I kind of know the syntax of asynchronous programming in F#. E.g.
let downloadUrl(url:string) = async {
let req = HttpWebRequest.Create(url)
// Run oper
The "async" in this example is not about concurrency or saving time, rather it's about providing a good programming model without blocking (read: wasting) threads.
If using other programming languages, typically you have two choices:
You can block, typically by calling synchronous methods. The disadvantage is that the thread is consumed and doing no useful work while it waits for the disk or network I/O or what have you. The advantage is it the code simple (normal code).
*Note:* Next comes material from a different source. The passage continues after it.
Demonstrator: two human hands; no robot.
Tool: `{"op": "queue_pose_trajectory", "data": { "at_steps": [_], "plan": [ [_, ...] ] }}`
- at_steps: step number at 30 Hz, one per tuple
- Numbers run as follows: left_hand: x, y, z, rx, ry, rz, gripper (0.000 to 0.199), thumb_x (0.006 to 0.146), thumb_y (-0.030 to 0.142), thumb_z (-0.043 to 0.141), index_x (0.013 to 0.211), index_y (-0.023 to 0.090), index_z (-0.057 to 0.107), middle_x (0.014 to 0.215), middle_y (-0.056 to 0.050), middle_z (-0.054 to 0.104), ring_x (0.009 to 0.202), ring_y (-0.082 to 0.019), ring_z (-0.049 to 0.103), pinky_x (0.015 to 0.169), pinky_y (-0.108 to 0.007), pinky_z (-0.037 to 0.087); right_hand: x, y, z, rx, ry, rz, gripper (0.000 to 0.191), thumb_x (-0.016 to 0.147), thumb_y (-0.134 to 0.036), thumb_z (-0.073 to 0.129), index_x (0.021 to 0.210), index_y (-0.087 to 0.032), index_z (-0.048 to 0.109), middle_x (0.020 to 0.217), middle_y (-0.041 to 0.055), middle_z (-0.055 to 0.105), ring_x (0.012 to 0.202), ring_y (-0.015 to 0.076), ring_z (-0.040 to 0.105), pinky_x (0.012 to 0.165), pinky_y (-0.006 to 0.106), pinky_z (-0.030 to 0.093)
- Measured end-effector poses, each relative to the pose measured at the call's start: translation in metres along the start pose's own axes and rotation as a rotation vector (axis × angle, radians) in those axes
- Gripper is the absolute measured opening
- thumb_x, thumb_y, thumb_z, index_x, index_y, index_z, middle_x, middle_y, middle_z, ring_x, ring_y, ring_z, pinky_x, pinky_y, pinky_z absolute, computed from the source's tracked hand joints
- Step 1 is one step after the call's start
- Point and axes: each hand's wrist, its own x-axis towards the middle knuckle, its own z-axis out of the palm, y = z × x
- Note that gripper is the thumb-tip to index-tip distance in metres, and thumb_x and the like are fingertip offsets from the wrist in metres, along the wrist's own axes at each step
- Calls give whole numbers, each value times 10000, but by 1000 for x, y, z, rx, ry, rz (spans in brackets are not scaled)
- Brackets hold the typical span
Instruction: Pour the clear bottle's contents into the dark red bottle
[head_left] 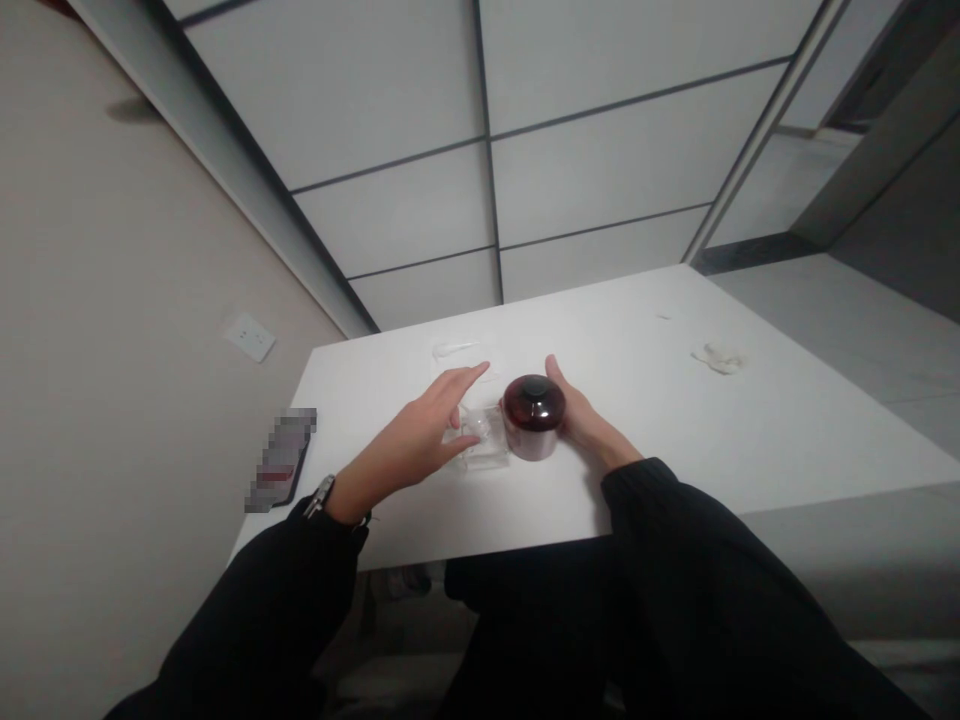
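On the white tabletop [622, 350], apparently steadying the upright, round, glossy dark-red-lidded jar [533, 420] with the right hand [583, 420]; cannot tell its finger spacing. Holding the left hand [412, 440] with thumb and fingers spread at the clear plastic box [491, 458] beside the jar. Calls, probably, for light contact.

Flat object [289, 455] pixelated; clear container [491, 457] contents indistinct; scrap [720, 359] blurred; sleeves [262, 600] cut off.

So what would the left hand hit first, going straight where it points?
Probably the clear box, then the jar; depth is unclear, so the left hand might pass above the box.
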Motion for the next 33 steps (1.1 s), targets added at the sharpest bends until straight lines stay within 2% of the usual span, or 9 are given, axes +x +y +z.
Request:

You can use callbacks to call asynchronously and get notifications when operations complete. The advantage is you don't block threads (these threads can be returned e.g. to the ThreadPool and a new ThreadPool thread will be used when the operation completes to call you back). The disadvantage is that a simple block of code gets divided up into a bunch of callback methods or lambdas, and it quickly becomes very complicated to maintain state/control-flow/exception-handling across the callbacks.
So you're between a rock and a hard place; you either give up the simple programming model or you waste threads.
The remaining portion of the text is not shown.